▶ _YOUR INSTRUCTIONS_
Copy out the full listing below as it stands, with its pictures left behind.

▶ _DATA UNDER STUDY_
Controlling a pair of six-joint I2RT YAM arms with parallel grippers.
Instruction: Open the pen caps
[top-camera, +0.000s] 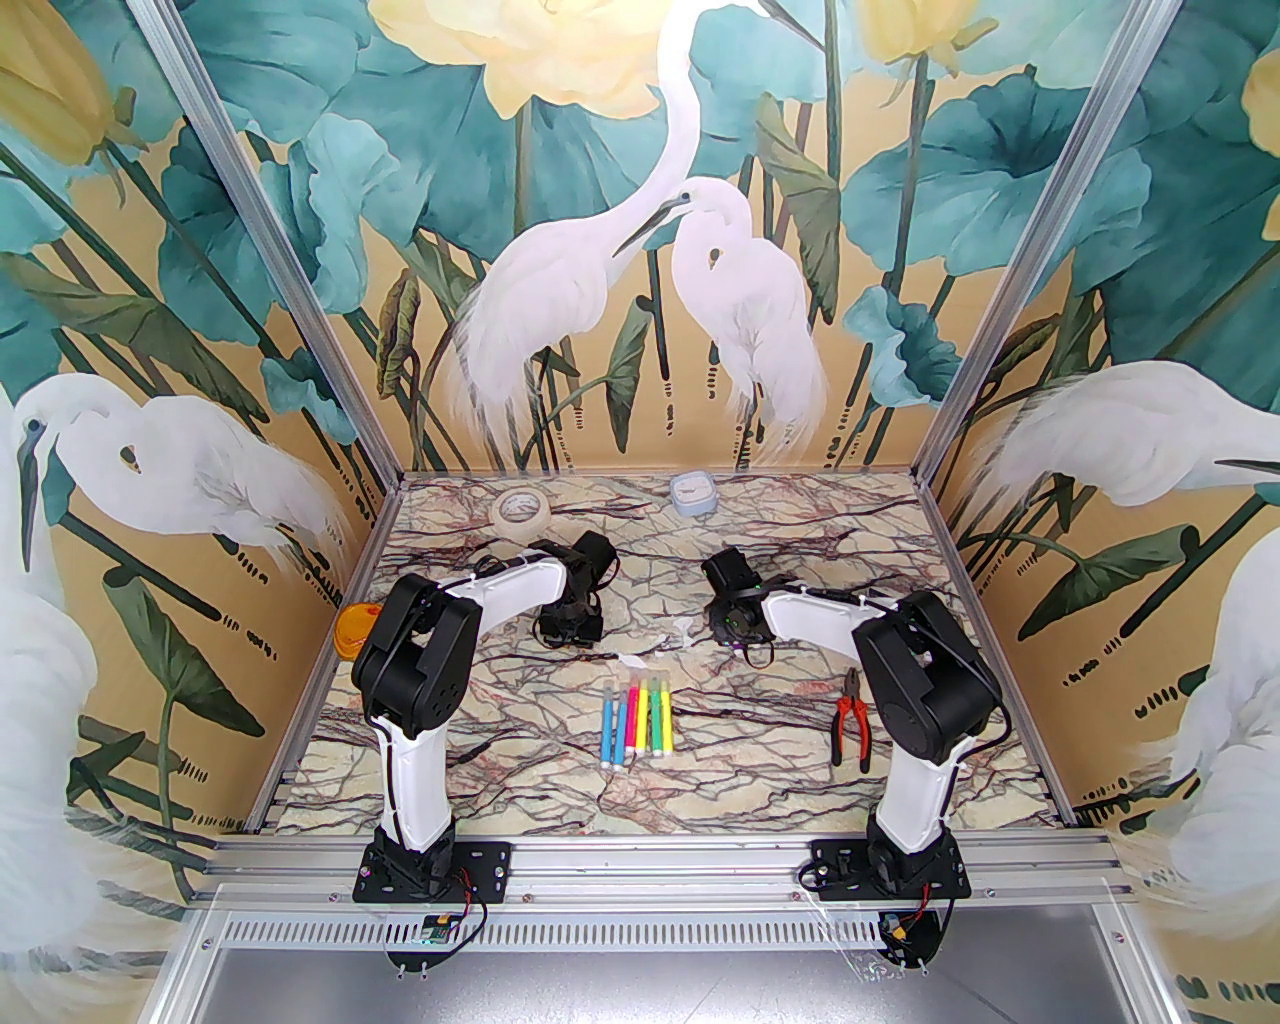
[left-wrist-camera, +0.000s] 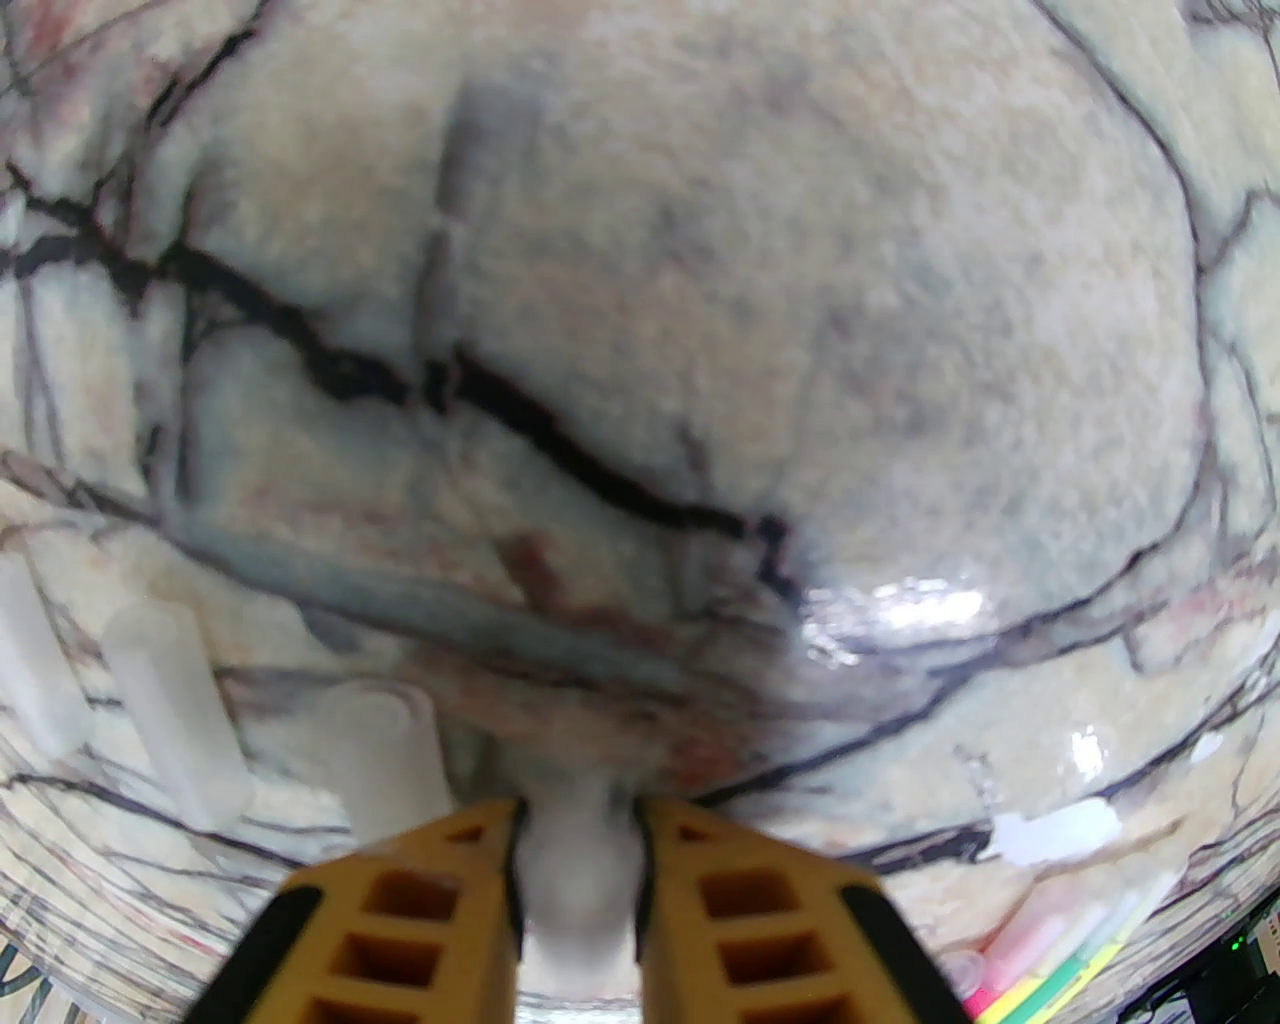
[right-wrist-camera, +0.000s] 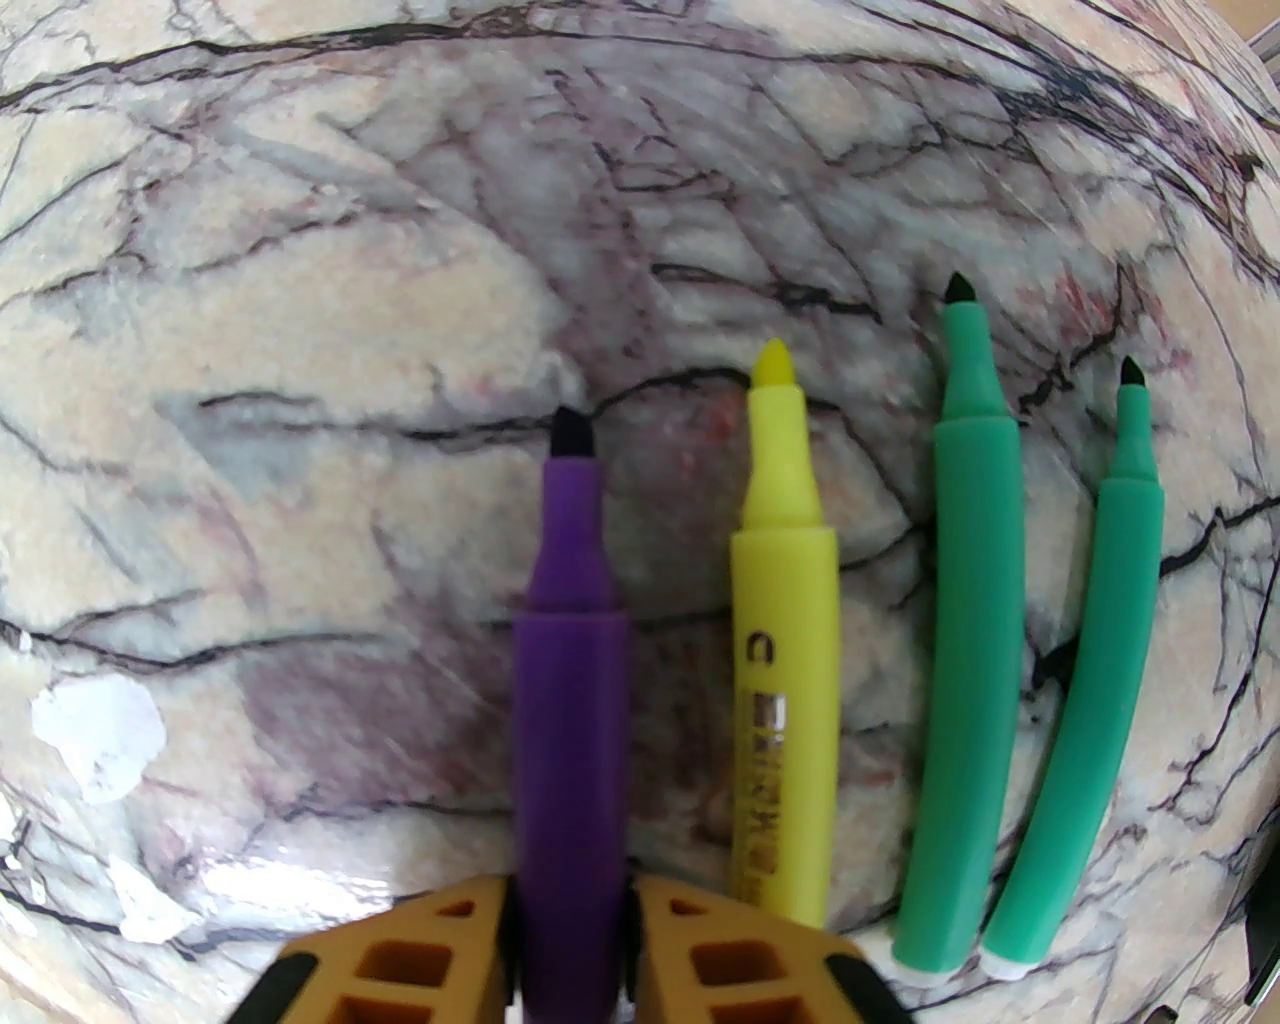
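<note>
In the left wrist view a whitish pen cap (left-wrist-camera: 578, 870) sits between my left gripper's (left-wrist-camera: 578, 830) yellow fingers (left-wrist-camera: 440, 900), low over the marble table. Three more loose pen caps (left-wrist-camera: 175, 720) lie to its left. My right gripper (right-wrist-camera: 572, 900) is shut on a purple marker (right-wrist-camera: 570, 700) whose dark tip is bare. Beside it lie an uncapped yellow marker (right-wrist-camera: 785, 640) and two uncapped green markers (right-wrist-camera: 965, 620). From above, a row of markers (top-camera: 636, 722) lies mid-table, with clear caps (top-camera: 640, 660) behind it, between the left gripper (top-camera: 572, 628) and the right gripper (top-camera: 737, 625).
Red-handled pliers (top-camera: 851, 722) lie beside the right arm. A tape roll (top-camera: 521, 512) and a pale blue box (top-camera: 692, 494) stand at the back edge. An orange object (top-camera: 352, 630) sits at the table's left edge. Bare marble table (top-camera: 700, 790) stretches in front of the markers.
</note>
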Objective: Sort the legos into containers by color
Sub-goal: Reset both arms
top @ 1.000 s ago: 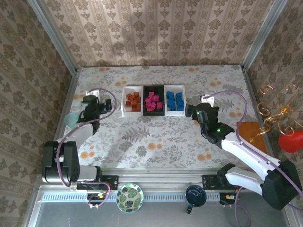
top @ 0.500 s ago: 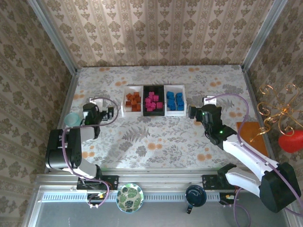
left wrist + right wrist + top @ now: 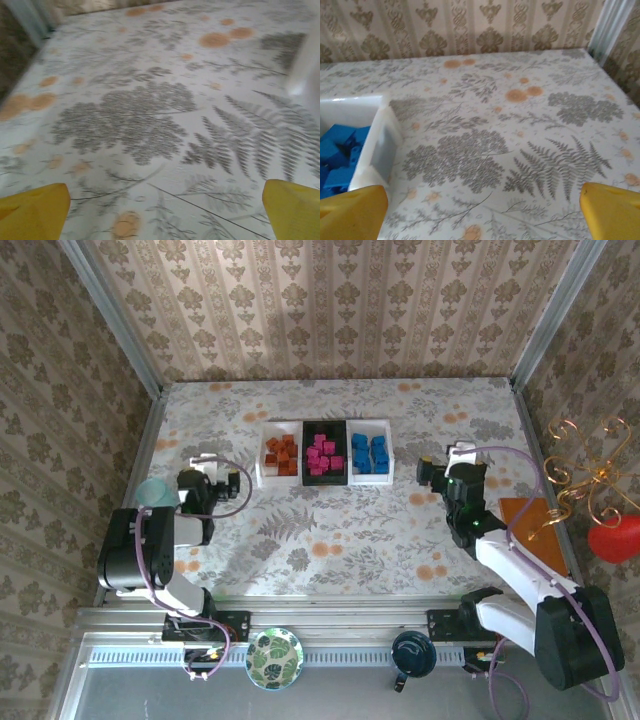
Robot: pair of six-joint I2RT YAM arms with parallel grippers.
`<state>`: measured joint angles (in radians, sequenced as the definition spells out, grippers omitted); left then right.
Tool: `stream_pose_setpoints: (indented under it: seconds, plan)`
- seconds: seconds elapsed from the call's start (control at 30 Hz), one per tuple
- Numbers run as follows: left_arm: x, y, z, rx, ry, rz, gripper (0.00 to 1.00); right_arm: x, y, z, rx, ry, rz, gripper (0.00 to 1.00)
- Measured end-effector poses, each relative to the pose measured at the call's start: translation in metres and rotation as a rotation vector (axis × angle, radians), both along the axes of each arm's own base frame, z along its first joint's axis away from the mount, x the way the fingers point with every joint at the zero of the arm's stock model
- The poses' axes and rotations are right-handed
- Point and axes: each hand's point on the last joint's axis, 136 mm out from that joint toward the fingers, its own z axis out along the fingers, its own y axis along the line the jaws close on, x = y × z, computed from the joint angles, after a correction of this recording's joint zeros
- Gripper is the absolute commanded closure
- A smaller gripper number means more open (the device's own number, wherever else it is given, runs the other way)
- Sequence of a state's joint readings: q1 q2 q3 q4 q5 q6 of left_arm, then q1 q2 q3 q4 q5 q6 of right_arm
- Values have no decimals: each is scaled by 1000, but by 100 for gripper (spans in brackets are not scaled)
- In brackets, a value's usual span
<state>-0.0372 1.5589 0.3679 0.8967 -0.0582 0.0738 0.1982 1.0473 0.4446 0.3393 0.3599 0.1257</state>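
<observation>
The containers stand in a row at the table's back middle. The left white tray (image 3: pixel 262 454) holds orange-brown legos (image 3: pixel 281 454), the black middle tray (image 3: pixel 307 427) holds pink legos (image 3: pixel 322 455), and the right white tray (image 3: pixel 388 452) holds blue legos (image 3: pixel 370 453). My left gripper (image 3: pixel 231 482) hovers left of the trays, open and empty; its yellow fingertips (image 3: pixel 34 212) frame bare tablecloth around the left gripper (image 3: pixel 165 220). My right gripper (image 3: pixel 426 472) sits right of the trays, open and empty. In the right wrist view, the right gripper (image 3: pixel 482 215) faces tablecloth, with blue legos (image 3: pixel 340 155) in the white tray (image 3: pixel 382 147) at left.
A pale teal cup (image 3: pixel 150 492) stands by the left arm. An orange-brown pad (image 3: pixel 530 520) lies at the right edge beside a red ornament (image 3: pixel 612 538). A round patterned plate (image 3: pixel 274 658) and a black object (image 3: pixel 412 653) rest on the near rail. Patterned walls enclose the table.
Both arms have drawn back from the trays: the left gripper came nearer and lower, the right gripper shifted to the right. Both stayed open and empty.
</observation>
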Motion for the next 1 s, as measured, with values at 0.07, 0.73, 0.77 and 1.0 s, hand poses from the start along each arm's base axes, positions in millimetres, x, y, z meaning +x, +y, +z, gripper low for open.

▶ _RESPONSE TO THIS TASK_
Controlling a pair of six-joint I2RT YAM arms with parallel grippers.
Instruction: Open the pen caps
[top-camera, +0.000s] 
[left-wrist-camera, +0.000s] 
[right-wrist-camera, +0.000s] 
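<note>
In the left wrist view a whitish pen cap (left-wrist-camera: 578, 870) sits between my left gripper's (left-wrist-camera: 578, 830) yellow fingers (left-wrist-camera: 440, 900), low over the marble table. Three more loose pen caps (left-wrist-camera: 175, 720) lie to its left. My right gripper (right-wrist-camera: 572, 900) is shut on a purple marker (right-wrist-camera: 570, 700) whose dark tip is bare. Beside it lie an uncapped yellow marker (right-wrist-camera: 785, 640) and two uncapped green markers (right-wrist-camera: 965, 620). From above, a row of markers (top-camera: 636, 722) lies mid-table, with clear caps (top-camera: 640, 660) behind it, between the left gripper (top-camera: 572, 628) and the right gripper (top-camera: 737, 625).
Red-handled pliers (top-camera: 851, 722) lie beside the right arm. A tape roll (top-camera: 521, 512) and a pale blue box (top-camera: 692, 494) stand at the back edge. An orange object (top-camera: 352, 630) sits at the table's left edge. Bare marble table (top-camera: 700, 790) stretches in front of the markers.
</note>
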Objective: Sort the legos into containers by color
Sub-goal: Reset both arms
top @ 1.000 s ago: 
top @ 0.500 s ago: 
left wrist + right wrist + top @ now: 
Robot: pair of six-joint I2RT YAM arms with parallel grippers.
`<state>`: measured joint angles (in radians, sequenced as the definition spells out, grippers omitted); left then right.
Tool: `stream_pose_setpoints: (indented under it: seconds, plan)`
- seconds: seconds elapsed from the call's start (control at 30 Hz), one per tuple
- Numbers run as follows: left_arm: x, y, z, rx, ry, rz, gripper (0.00 to 1.00); right_arm: x, y, z, rx, ry, rz, gripper (0.00 to 1.00)
- Measured end-effector poses, each relative to the pose measured at the call's start: translation in metres and rotation as a rotation vector (axis × angle, radians), both along the axes of each arm's own base frame, z along its first joint's axis away from the mount, x the way the fingers point with every joint at the zero of the arm's stock model
- The poses' axes and rotations are right-handed
- Point and axes: each hand's point on the last joint's axis, 136 mm out from that joint toward the fingers, its own z axis out along the fingers, its own y axis along the line the jaws close on, x = y × z, computed from the joint angles, after a correction of this recording's joint zeros
- Gripper is the absolute commanded closure
- A smaller gripper number means more open (the device's own number, wherever else it is given, runs the other way)
- Sequence of a state's joint readings: q1 q2 q3 q4 q5 q6 of left_arm, then q1 q2 q3 q4 q5 q6 of right_arm
- Values have no decimals: each is scaled by 1000, but by 100 for gripper (spans in brackets are not scaled)
- In brackets, a value's usual span
<state>-0.0372 1.5589 0.3679 0.8967 -0.0582 0.0738 0.1982 1.0473 0.4446 0.3393 0.3599 0.1257</state>
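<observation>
The containers stand in a row at the table's back middle. The left white tray (image 3: pixel 262 454) holds orange-brown legos (image 3: pixel 281 454), the black middle tray (image 3: pixel 307 427) holds pink legos (image 3: pixel 322 455), and the right white tray (image 3: pixel 388 452) holds blue legos (image 3: pixel 370 453). My left gripper (image 3: pixel 231 482) hovers left of the trays, open and empty; its yellow fingertips (image 3: pixel 34 212) frame bare tablecloth around the left gripper (image 3: pixel 165 220). My right gripper (image 3: pixel 426 472) sits right of the trays, open and empty. In the right wrist view, the right gripper (image 3: pixel 482 215) faces tablecloth, with blue legos (image 3: pixel 340 155) in the white tray (image 3: pixel 382 147) at left.
A pale teal cup (image 3: pixel 150 492) stands by the left arm. An orange-brown pad (image 3: pixel 530 520) lies at the right edge beside a red ornament (image 3: pixel 612 538). A round patterned plate (image 3: pixel 274 658) and a black object (image 3: pixel 412 653) rest on the near rail. Patterned walls enclose the table.
Both arms have drawn back from the trays: the left gripper came nearer and lower, the right gripper shifted to the right. Both stayed open and empty.
</observation>
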Motion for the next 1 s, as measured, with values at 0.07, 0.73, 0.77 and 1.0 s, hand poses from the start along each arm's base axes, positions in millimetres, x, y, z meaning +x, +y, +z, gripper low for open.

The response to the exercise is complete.